1 INSERM U447, IBL, 59021 Lille Cedex, France, 2 Centre de Biophysique Moléculaire Numérique, FSAGX, 5030 Gembloux, Belgium, 3 Division of Cardiovascular Genetics, Department of Medicine, Royal and Free University College Medical School, London WC1E 6JJ, UK and 4 INSERM U410, Faculté X.Bichat,75870 Paris Cedex 18, France

The lipid-interacting properties of the N-terminal domain of human apolipoprotein C-III (apo C-III) were investigated. By molecular modeling, we predicted that the 6–20 fragment of apo C-III is obliquely orientated at the lipid/water interface owing to an asymmetric distribution of the hydrophobic residues when helical. This is characteristic of `tilted peptides' originally discovered in viral fusion proteins and later in various proteins including some involved in lipoprotein metabolism. Since most tilted peptides were shown to induce liposome fusion in vitro, the fusogenic capacity of the 6–20 fragment of apo C-III was tested on unilamellar liposomes and compared with the well characterized SIV fusion peptide.

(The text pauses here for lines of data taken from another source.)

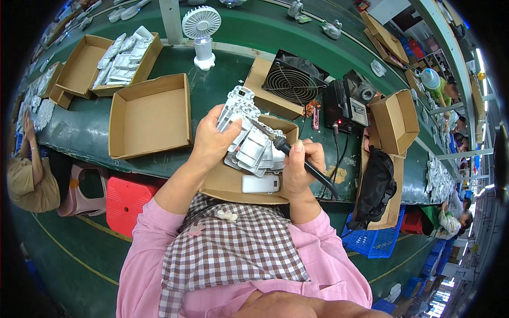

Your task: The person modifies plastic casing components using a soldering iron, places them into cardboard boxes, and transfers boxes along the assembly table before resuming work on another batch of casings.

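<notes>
My left hand [212, 137] holds up a white plastic housing [239, 102], its fingers and thumb gripping the lower end. In my right hand [302, 167] is a soldering iron [319, 174] with a black handle, held like a pen. Its metal tip points up and left at the housing; whether it touches cannot be made out. Below both hands sits a cardboard box [218, 181] at the bench edge, holding several stacked white plastic housings [255, 151]. A smooth white case [260, 183] lies at its near side.
A black soldering station [339, 103] and a black square fan [294, 79] stand behind. To the left are an open cardboard box [151, 116] and another with white parts [124, 63]. A white fan [201, 26] stands farther back. A black bag [375, 183] is at right; another person [34, 177] sits left.
</notes>
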Tool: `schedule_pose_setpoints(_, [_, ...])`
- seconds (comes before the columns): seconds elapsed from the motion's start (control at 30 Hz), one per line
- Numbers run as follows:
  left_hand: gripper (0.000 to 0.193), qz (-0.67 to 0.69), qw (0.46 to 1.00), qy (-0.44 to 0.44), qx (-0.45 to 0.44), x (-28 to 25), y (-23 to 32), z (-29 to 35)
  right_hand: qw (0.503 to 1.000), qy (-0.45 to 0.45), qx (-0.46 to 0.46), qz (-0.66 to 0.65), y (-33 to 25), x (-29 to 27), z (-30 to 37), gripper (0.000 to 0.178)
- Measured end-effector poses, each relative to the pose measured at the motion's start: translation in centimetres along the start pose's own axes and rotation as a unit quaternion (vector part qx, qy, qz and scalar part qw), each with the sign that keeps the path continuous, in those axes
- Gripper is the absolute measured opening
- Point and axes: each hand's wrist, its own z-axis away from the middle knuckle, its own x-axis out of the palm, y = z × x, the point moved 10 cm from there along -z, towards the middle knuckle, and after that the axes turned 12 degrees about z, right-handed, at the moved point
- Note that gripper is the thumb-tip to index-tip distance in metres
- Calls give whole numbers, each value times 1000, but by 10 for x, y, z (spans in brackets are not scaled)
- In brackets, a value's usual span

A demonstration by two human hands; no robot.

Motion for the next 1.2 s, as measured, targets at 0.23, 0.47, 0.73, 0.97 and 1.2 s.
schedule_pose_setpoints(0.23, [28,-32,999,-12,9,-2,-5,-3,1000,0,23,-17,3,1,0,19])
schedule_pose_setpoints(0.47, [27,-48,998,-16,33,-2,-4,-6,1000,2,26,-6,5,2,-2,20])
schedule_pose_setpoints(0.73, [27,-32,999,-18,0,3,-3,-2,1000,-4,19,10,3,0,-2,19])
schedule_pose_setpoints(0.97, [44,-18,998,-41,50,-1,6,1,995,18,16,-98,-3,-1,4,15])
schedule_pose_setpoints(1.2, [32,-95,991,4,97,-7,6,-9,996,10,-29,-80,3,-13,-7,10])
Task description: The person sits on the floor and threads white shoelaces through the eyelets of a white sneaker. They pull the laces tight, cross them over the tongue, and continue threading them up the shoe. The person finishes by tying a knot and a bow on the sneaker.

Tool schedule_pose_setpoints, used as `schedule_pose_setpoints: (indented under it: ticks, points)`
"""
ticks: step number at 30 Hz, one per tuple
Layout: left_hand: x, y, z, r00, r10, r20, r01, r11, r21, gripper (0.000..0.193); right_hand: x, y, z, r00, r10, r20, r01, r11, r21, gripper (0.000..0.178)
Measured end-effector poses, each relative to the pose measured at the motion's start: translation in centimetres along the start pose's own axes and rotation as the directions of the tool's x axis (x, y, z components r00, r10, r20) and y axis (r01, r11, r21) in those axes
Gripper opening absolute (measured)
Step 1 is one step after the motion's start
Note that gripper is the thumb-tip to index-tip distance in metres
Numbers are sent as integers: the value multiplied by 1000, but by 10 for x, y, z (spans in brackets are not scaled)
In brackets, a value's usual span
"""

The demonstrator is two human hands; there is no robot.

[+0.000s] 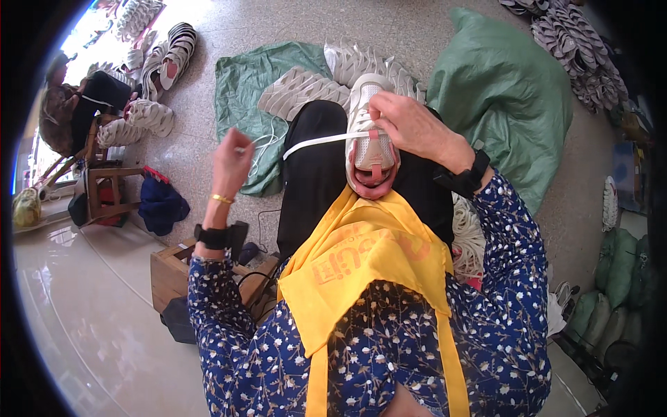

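Note:
A beige and white sneaker with a pink heel collar (362, 104) rests between my knees, its toe pointing away from me. From its opening a flat white shoelace (321, 142) runs left across my black trouser leg. My left hand (233, 163) is raised to the left of the shoe, fingers closed on the thin, loose stretch of this lace. Over the shoe's right side, my right hand (413, 128) pinches at the lacing by the tongue; its fingertips partly cover that spot. A yellow apron (361, 243) lies over my lap, against the shoe's heel.
Rows of beige shoes (302, 90) lie on a green sack (240, 76) ahead. A full green sack (497, 104) stands right. A bundle of white laces (467, 236) hangs by my right thigh. At left are a wooden box (167, 278), more shoes and a seated person (66, 111).

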State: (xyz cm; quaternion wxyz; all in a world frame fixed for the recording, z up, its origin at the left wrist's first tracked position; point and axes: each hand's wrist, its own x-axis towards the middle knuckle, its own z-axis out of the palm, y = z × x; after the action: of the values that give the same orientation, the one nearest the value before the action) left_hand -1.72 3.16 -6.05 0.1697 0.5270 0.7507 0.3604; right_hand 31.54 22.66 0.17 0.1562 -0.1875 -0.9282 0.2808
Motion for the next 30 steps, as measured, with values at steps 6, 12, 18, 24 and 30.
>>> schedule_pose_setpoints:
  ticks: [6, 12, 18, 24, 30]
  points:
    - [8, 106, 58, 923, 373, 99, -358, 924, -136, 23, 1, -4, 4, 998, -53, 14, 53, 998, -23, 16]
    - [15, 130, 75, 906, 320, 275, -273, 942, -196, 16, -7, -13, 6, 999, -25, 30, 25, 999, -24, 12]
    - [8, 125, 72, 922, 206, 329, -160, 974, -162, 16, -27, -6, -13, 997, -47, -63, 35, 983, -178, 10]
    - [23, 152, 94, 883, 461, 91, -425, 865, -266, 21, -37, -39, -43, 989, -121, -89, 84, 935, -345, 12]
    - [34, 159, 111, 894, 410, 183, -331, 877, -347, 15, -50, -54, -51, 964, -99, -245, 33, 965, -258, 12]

Mutants were designed by molecular modeling to assess the role of the hydrophobicity gradient in the fusion. FTIR spectroscopy confirmed the predominantly helical conformation of the peptides in TFE solution and also in lipid–peptide complexes. Lipid-mixing experiments showed that the apo C-III (6–20) peptide is able to increase the fluorescence of a lipophilic fluorescent probe. The vesicle fusion was confirmed by core-mixing and leakage assays. The hydrophobicity gradient plays a key role in the fusion process because the mutant with no hydrophobic asymmetry but the same mean hydrophobicity as the wild type does not induce significant lipid fusion. The apo C-III (6–20) fragment is, however, less fusogenic than the SIV peptide, in agreement with their respective mean hydrophobicity. Since lipid fusion should not be the physiological function of the N-terminal domain of apo CIII, we suggest that its peculiar distribution of hydrophobic residues is important for the lipid-binding properties of apo C-III and should be involved in apolipoprotein and lipid exchanges crucial for triglyceride metabolism.